Restate word for word the lines in the listing below, starting at the line containing "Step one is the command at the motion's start" and ending at the line containing "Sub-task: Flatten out", both included; leave out the rest.

───

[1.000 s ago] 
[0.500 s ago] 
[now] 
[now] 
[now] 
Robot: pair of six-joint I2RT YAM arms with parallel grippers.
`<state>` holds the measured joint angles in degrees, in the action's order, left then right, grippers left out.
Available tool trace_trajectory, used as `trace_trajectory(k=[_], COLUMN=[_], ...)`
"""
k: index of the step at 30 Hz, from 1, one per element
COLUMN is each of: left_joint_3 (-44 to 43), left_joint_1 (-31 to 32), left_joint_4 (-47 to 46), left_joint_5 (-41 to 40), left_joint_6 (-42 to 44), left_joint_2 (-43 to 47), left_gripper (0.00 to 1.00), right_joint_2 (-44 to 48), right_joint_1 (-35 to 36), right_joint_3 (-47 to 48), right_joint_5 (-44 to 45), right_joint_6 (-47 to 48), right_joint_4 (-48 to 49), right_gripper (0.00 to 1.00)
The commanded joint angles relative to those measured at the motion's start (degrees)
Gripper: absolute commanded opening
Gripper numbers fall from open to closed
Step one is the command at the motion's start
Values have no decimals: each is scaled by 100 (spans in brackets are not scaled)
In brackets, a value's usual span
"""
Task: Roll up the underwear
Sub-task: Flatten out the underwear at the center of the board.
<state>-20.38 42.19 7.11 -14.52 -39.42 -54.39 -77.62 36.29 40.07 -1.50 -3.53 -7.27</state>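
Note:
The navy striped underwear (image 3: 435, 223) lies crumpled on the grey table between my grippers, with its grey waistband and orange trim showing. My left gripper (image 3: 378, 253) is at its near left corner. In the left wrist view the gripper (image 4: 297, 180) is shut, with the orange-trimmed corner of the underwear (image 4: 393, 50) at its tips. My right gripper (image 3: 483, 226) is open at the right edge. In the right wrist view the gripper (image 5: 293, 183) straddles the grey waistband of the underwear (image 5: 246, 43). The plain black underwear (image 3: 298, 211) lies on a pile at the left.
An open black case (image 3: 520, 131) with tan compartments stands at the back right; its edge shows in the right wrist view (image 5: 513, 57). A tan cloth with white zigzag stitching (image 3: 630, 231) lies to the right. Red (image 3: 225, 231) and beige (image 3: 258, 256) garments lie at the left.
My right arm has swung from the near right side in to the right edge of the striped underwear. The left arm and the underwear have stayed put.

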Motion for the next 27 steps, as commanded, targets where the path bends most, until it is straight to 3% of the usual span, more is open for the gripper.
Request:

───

Written response.
Step one is the command at the motion's start
Values have no decimals: each is scaled by 100 (spans in brackets are not scaled)
In brackets, a value's usual span
"""
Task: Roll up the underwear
Sub-task: Flatten out the underwear at the center of the board.

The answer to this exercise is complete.